Atlas Took the Weight of the World in Stride

When Atlas and his 18 goat friends were rescued from an animal hoarder in June 2010, I had been on staff for nine months. By then, I had heard many stories about animals having arrived at CAS in terrible shape, and these goats were no exception — emaciated, infested with parasites, their hair falling out in clumps. Yet nothing could have prepared me for meeting the goat who stood out from the rest — the one hobbled by 6 inches of overgrown rotting hooves, who wobbled on legs permanently bent at ninety degree angles and knees the size of oranges, yet who possessed the kindest, most soulful eyes I have ever seen.
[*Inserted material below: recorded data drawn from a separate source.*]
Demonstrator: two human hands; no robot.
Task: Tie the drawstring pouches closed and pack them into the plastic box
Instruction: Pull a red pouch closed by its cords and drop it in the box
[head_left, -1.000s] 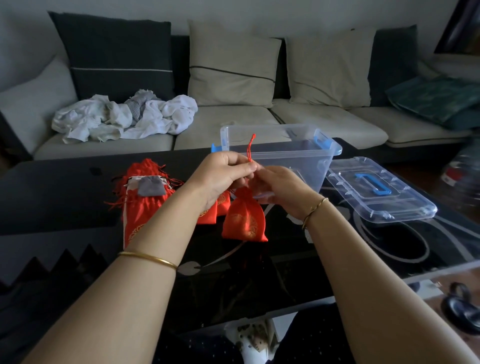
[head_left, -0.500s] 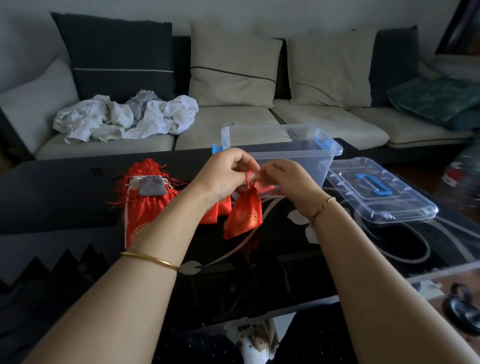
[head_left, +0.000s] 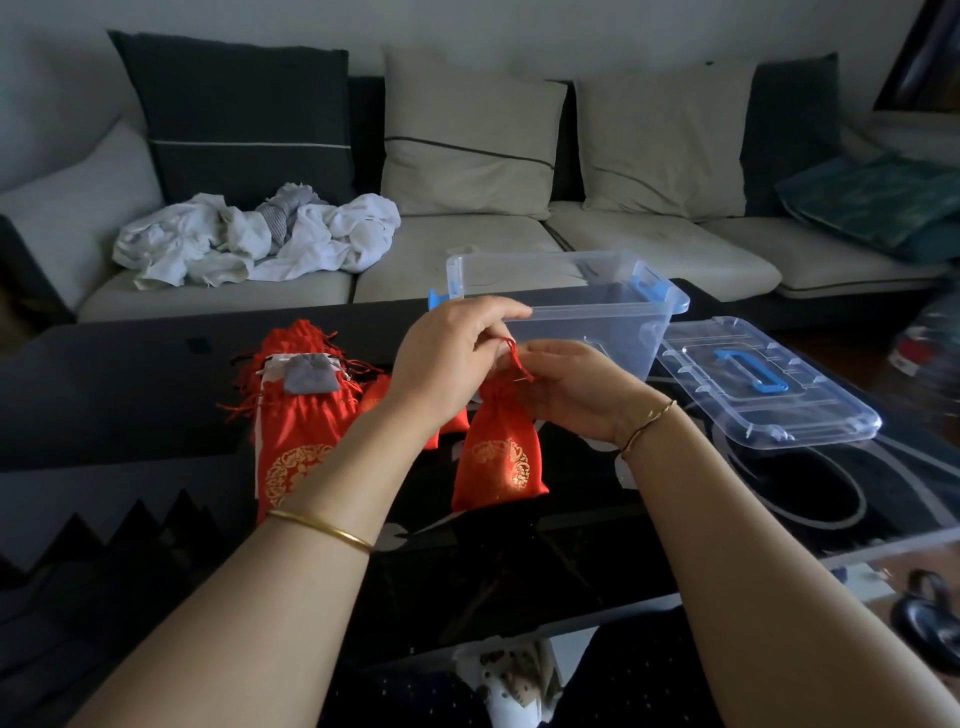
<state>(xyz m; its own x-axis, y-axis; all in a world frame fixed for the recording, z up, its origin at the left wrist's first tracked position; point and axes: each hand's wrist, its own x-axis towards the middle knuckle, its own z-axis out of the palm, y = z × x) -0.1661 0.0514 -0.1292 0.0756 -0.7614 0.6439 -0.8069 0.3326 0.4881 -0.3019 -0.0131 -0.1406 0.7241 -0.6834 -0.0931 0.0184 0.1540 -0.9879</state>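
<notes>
Readable text: we find none anywhere in this view.
Held pouch (head_left: 498, 457): a round gold emblem is printed on its red front. It looks to us like an ornament, and we can make out no character in it.
Flat pouch (head_left: 296, 436) on the table (head_left: 519, 561): it carries the same kind of round gold emblem, too small and dim for us to read.
Numbers, brands: we can read none.

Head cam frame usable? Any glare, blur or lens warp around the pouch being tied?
Head view: dim, flat light, yet the red pouch, left hand and right hand read sharp. Head view: the glossy black table mirrors pale shapes, without harsh glare. Head view: the sofa bows from the wide lens; the right edge is smeared.
</notes>
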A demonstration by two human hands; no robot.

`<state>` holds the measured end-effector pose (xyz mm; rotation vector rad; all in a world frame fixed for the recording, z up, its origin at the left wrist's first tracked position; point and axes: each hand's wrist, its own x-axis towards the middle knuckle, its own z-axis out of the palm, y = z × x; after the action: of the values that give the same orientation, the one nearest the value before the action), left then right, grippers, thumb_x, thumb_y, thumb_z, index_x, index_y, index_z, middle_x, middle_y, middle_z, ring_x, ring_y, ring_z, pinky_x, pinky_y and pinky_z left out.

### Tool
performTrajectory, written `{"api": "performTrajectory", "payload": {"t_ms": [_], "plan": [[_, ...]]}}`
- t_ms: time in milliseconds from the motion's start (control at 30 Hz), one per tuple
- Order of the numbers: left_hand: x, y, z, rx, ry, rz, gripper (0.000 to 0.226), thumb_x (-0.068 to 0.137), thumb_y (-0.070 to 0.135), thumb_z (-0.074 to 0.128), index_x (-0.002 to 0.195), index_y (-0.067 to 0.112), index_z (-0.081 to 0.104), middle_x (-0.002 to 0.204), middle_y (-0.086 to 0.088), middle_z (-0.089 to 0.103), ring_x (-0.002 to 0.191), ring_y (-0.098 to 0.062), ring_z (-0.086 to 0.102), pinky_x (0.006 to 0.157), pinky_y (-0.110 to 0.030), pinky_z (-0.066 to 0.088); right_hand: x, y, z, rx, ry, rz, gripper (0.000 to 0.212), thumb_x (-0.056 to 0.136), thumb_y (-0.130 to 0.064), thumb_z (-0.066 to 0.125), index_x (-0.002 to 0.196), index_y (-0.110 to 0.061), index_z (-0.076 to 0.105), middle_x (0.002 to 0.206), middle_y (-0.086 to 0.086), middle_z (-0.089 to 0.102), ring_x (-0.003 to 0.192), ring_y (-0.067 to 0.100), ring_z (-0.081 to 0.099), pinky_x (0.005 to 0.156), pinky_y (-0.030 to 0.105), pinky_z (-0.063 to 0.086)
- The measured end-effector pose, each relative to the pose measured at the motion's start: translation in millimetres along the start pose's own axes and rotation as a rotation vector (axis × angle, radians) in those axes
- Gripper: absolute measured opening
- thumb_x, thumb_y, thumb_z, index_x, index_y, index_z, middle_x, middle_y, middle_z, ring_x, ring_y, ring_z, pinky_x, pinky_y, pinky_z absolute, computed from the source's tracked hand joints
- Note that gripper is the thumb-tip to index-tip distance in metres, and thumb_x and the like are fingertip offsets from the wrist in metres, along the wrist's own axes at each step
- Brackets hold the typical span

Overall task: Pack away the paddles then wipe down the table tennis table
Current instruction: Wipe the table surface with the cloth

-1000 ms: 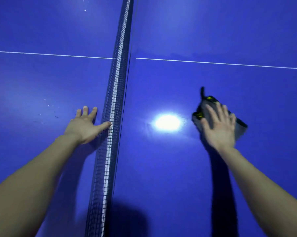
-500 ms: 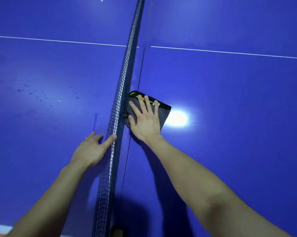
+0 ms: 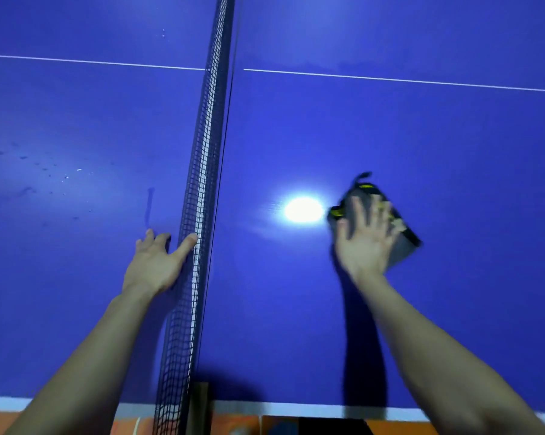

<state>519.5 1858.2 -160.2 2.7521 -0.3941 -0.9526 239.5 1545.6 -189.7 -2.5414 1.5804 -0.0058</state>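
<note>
1. On the right half of the blue table (image 3: pixel 390 136), just right of a bright glare spot (image 3: pixel 304 209), lies a grey cloth (image 3: pixel 402 250) with black-and-yellow trim. It is motion-blurred.
2. Open blue surface surrounds the cloth on every side. The net (image 3: pixel 199 189) stands well apart to its left, the white centre line (image 3: pixel 390 79) runs well beyond it, and the table's white near edge (image 3: pixel 296 406) is well apart toward the person.
3. The right hand (image 3: pixel 363 243) lies flat on the cloth, fingers straight and spread, palm pressing down. No finger curls round the fabric, and grey cloth shows past the hand on its right.
4. The cloth's long axis appears to run slantwise, from far-left to near-right, along the trimmed edge. A small black loop (image 3: pixel 363 176) sticks out at its far corner. The blur leaves the exact outline uncertain.
5. The left hand (image 3: pixel 153 265) rests open on the table's left half, just beside the net, its thumb touching the mesh. It holds nothing.
6. Small spots and droplets (image 3: pixel 64 177) dot the left half, across the net and well apart from the cloth.
7. Orange floor (image 3: pixel 233 425) shows below the near edge.
</note>
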Motion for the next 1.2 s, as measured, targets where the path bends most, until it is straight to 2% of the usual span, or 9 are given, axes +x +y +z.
{"api": "performTrajectory", "payload": {"t_ms": [167, 300, 467, 567, 633, 733, 1000, 1100, 1200], "plan": [[-47, -30, 9, -0.046, -0.007, -0.077, 0.125, 0.069, 0.111, 0.024, 0.15, 0.019, 0.052, 0.164, -0.008, 0.044, 0.151, -0.03, 0.041, 0.12, -0.058, 0.037, -93, -179, 17, 0.066, -0.107, -0.554, 0.067, 0.108, -0.053, 0.039, 0.171, -0.033, 0.035, 0.184, 0.009, 0.011, 0.17, 0.034, -0.001, 0.131, 0.07, 0.002], [-84, -36, 17, -0.053, -0.031, -0.105, 0.122, 0.071, 0.105, 0.026, 0.159, 0.024, 0.048, 0.175, -0.002, 0.028, 0.161, -0.02, 0.026, 0.124, -0.053, 0.028, -93, -171, 27, 0.133, -0.109, -0.686, 0.061, 0.109, -0.05, 0.041, 0.167, -0.033, 0.043, 0.183, 0.003, 0.018, 0.17, 0.028, 0.006, 0.133, 0.063, 0.006], [-91, -35, 24, -0.025, -0.008, -0.09, 0.115, 0.076, 0.103, 0.026, 0.155, 0.024, 0.052, 0.174, -0.003, 0.03, 0.162, -0.016, 0.021, 0.123, -0.052, 0.03, -68, -2, 12, 0.114, -0.009, -0.485, 0.059, 0.104, -0.045, 0.052, 0.162, -0.032, 0.051, 0.18, 0.002, 0.028, 0.168, 0.027, 0.021, 0.133, 0.062, 0.013], [-95, -36, 24, -0.045, -0.01, -0.069, 0.108, 0.08, 0.099, 0.03, 0.153, 0.023, 0.053, 0.173, -0.004, 0.031, 0.162, -0.015, 0.021, 0.122, -0.05, 0.031, -67, 101, -4, 0.096, -0.041, -0.202, 0.066, 0.106, -0.054, 0.041, 0.168, -0.032, 0.041, 0.183, -0.001, 0.017, 0.17, 0.023, 0.009, 0.134, 0.062, 0.009], [-98, -38, 21, -0.051, -0.024, -0.042, 0.108, 0.08, 0.099, 0.032, 0.154, 0.023, 0.053, 0.175, -0.004, 0.028, 0.162, -0.014, 0.019, 0.123, -0.051, 0.029, -71, 117, -7, 0.076, -0.062, -0.064, 0.068, 0.107, -0.058, 0.033, 0.17, -0.032, 0.035, 0.184, -0.001, 0.011, 0.17, 0.022, 0.002, 0.134, 0.063, 0.005], [-107, -51, 22, -0.061, -0.035, 0.031, 0.094, 0.091, 0.089, 0.042, 0.153, 0.021, 0.055, 0.175, -0.005, 0.025, 0.162, -0.016, 0.021, 0.124, -0.049, 0.027, -86, 66, -2, 0.064, -0.055, 0.036, 0.068, 0.108, -0.057, 0.03, 0.172, -0.033, 0.031, 0.184, 0.004, 0.008, 0.17, 0.027, -0.001, 0.132, 0.069, 0.003], [-129, -94, 27, -0.012, -0.103, 0.057, 0.124, 0.069, 0.11, 0.026, 0.162, 0.029, 0.043, 0.177, 0.0, 0.023, 0.164, -0.015, 0.011, 0.129, -0.056, 0.022, -192, -175, 29, 0.077, -0.133, -0.604, 0.061, 0.111, -0.049, 0.032, 0.17, -0.033, 0.037, 0.183, 0.003, 0.014, 0.171, 0.028, 0.001, 0.133, 0.067, 0.003], [-143, -93, 27, -0.018, -0.122, 0.091, 0.113, 0.079, 0.103, 0.03, 0.162, 0.028, 0.043, 0.178, 0.0, 0.014, 0.165, -0.019, 0.01, 0.128, -0.056, 0.02, -183, -143, 35, 0.103, -0.097, -0.674, 0.058, 0.11, -0.049, 0.037, 0.166, -0.035, 0.044, 0.182, 0.0, 0.023, 0.17, 0.024, 0.01, 0.134, 0.061, 0.007], [-143, -93, 32, -0.014, -0.116, 0.093, 0.106, 0.083, 0.1, 0.031, 0.157, 0.027, 0.05, 0.178, -0.004, 0.012, 0.165, -0.023, 0.009, 0.125, -0.06, 0.023, -177, -44, 27, 0.095, -0.035, -0.54, 0.056, 0.106, -0.046, 0.044, 0.161, -0.035, 0.051, 0.179, 0.0, 0.031, 0.168, 0.026, 0.02, 0.133, 0.061, 0.014]]}}
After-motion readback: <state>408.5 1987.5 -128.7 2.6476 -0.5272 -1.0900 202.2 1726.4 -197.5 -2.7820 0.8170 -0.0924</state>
We named him Atlas, the iconic figure of strength and stoic endurance from Greek mythology, often shown kneeling while supporting an enormous globe on his shoulders.

From the moment I met him, I knew that I would never be the same. Many animals rescued from severe neglect and abuse arrive skittish, withdrawn, distrustful. Some are terrified. Some are angry.  Not Atlas: he was hungry for affection. If you sat down in front of him, he would inch over on his shaky legs, and nuzzle your face before laying his head in your lap. I often wondered how this animal who had endured such suffering could be so open and loving. Soon I realized that he must have known that he was safe and loved by compassionate people, and that he had been given another chance at happiness. In his heart, I believe, he had left his sad past behind him and embraced his new life at CAS.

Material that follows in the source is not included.